THERE’S NO BUSINESS LIKE SHOW BUSINESS: REVIEWS OF YOO HOO, MRS. GOLDBERG AND NOT QUITE HOLLYWOOD
Yoo-Hoo, Mrs. Goldberg is the most successful film overall, though perhaps not the most visceral (when push comes to shove, warm family comedy doesn’t have the same immediate impact as car crashes, rape, werewolves tearing people apart—in case you were wondering, the car crashes et. al. refers to Not Quite Hollywood). In fact, the visuals in Yoo-Hoo… are probably its weakest part. It’s one of those documentaries in which generic footage is used, which always feels like a cheat no matter how well intentioned. In addition, one is never always sure which generic footage is really generic and which are not. But Molly Berg led a fascinating life creating a show about a Jewish family that even nuns listened to. Since it was radio, she was able to get away with a bit more, like dramatizing a sedar, having a rock thrown through a window and talking about what was happening in Germany (on TV it’s unclear she ever went that far). The most fascinating and suspenseful part of the film is her run in with the black list, something she fought, but lost: she was never named, but the man playing her husband, Richard Loeb, was and he eventually committed suicide (for those of you who have seen The Front, with Woody Allen, the part played by Zero Mostel is based on Loeb). The Goldbergs were soon overtaken by I Love Lucy (both literally, as in the time spot, as well as in the hearts of the viewing public), but Molly’s life is still a fascinating one worth knowing about.

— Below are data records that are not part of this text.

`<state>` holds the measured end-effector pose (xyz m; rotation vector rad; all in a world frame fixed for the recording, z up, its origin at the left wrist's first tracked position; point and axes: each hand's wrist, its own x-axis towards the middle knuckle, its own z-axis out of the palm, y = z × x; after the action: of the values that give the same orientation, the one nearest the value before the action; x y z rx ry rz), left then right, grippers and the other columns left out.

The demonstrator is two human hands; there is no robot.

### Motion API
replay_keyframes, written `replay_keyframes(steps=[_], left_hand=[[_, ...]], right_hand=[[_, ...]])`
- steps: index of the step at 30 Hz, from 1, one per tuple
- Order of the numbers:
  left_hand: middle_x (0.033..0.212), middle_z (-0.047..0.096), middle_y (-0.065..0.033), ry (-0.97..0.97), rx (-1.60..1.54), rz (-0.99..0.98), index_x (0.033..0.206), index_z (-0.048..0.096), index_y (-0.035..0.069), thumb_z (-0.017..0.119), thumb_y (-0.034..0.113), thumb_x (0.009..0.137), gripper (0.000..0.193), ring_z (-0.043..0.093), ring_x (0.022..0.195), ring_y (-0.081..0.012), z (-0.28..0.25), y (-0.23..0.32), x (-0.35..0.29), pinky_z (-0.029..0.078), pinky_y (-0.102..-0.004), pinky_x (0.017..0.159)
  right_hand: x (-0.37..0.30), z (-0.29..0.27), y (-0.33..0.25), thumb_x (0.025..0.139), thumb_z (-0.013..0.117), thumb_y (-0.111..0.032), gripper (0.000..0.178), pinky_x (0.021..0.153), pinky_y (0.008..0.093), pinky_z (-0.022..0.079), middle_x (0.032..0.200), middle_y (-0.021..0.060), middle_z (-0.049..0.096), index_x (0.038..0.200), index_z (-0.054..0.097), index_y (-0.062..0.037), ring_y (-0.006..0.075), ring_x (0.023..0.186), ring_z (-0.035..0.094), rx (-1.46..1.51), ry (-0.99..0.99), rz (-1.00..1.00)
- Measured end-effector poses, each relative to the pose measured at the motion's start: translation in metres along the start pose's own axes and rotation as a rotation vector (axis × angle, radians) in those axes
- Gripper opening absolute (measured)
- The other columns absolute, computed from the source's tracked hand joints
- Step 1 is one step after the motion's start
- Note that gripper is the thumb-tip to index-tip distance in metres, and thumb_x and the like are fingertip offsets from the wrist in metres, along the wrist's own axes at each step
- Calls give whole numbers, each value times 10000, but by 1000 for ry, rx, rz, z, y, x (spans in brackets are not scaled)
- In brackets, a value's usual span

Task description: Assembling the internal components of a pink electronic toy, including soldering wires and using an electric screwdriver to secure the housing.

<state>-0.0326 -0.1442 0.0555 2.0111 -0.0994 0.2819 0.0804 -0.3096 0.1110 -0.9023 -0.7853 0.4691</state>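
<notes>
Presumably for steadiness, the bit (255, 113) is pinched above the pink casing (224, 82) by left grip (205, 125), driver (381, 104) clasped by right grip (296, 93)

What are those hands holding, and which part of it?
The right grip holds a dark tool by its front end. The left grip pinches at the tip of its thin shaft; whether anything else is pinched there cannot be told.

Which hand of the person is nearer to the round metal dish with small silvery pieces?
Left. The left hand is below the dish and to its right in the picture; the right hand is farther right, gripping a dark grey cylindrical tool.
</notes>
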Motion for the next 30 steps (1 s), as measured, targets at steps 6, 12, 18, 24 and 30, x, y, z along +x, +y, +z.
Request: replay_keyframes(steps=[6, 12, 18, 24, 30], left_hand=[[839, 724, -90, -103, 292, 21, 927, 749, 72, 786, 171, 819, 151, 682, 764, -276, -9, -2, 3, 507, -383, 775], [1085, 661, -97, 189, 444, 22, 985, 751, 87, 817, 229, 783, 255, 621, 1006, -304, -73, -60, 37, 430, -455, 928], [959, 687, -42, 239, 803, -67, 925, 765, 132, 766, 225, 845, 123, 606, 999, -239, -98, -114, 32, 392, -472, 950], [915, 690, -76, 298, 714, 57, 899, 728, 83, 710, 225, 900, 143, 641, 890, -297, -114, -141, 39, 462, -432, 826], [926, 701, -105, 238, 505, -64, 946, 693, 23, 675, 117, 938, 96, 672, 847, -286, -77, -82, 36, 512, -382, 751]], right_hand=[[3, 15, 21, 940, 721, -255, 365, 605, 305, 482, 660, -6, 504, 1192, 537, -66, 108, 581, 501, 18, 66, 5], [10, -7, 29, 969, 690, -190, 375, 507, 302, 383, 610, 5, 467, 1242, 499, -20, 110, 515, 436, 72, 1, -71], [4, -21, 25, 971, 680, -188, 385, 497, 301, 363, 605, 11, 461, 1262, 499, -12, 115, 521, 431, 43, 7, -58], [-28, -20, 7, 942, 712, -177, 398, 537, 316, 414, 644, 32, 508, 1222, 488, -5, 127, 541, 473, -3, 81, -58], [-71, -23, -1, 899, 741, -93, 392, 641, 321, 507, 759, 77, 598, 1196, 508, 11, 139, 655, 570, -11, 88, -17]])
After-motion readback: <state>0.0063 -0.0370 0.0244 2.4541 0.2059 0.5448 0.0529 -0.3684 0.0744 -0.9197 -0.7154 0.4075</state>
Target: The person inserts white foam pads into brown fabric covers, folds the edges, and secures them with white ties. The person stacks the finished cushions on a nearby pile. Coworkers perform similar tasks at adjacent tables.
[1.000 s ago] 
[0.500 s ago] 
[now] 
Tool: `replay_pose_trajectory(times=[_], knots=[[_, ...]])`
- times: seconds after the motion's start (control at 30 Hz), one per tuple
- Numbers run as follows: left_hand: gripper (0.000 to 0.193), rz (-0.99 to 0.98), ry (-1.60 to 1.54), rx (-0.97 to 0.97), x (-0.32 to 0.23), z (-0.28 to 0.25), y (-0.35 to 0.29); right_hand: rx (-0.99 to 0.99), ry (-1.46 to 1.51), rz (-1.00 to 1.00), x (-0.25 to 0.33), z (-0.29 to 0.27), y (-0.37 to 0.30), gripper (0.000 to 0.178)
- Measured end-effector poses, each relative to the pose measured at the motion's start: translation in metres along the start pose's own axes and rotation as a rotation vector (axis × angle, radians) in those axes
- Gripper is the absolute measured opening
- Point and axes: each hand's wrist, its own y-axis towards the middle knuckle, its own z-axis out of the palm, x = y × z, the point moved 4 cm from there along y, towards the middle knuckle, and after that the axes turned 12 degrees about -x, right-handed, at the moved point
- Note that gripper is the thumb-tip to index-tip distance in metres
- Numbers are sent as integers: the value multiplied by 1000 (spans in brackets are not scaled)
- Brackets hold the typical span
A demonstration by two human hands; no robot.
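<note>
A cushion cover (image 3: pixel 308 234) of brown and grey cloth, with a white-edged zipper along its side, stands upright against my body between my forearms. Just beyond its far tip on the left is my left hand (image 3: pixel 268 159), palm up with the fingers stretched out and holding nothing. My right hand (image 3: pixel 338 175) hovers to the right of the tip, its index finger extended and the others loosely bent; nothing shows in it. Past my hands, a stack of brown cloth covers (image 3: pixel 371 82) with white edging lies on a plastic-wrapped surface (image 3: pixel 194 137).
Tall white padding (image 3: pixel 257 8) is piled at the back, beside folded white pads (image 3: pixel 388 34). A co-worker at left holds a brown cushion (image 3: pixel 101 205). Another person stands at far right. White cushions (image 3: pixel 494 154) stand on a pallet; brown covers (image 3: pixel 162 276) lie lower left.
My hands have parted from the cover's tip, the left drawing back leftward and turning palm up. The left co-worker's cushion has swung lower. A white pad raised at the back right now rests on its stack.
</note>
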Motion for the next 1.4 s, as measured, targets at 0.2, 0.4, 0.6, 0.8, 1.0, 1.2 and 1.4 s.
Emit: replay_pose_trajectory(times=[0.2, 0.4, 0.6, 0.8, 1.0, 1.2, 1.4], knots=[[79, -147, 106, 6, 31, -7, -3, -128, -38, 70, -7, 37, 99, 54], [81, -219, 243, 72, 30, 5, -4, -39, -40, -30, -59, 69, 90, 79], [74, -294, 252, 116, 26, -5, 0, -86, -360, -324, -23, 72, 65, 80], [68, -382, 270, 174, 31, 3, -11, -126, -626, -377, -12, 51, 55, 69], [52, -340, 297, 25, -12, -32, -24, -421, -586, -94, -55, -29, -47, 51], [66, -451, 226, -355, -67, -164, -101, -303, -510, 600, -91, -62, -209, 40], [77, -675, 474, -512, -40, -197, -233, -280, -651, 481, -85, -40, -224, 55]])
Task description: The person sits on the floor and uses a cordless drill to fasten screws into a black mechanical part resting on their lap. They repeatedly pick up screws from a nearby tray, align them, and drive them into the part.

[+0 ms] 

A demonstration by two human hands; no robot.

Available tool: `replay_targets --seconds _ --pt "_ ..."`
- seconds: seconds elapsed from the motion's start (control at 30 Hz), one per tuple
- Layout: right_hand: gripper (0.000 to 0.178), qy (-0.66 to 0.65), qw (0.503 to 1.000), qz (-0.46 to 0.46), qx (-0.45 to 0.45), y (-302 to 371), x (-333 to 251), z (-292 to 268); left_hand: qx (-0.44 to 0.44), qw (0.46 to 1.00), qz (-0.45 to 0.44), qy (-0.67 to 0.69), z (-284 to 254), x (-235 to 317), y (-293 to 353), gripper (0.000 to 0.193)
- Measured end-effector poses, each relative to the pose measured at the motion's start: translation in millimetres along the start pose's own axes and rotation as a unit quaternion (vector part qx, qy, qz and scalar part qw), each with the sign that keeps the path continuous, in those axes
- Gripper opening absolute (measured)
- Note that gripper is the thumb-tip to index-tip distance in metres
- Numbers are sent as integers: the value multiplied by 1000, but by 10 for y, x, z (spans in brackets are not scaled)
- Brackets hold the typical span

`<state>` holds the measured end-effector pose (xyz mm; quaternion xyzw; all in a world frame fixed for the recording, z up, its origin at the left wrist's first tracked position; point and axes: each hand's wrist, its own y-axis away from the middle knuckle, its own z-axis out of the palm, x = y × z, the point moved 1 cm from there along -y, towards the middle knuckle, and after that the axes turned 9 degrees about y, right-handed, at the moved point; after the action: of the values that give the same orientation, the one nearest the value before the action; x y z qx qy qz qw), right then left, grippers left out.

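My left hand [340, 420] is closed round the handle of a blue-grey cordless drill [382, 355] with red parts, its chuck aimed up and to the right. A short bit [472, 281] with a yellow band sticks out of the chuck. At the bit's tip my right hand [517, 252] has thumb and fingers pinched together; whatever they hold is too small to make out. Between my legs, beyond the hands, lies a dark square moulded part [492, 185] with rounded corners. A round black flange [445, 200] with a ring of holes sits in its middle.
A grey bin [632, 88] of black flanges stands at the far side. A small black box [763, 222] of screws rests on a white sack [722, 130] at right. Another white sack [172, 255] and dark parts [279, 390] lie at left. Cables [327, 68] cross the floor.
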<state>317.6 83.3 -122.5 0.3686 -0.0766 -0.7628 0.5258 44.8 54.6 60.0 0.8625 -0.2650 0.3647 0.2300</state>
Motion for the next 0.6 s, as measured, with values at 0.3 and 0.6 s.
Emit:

Not Quite Hollywood is certainly interesting and I love movies that fill me in on niche sections of the film industry. This documentary tells us all about the B films made in Australia from the 60’s to the 80’s that were mainly shown in exploitation theaters and drive ins in the U.S. Much of it, mainly the commentaries by people who were connected to the films as well as film critics from the period, is fascinating. But it does seem to fail in one area: I didn’t come away wanting to see any of these films or feel like a treasure trove of movies has been overlooked. In fact, the documentary convinced me that these were pretty awful movies overall (even Quentin Tarrentino, one of the main commentators, rarely came out and say these were great films, but tended to say that certain scenes were great and that they were influential). Even Mad Max, perhaps the best film to come out of this, looks like a piece of merde in the context of the films shown here. The best line is probably that of a critic referring to a particular producer and set of movies saying they “should be burned to the ground and his ashes sown with salt”.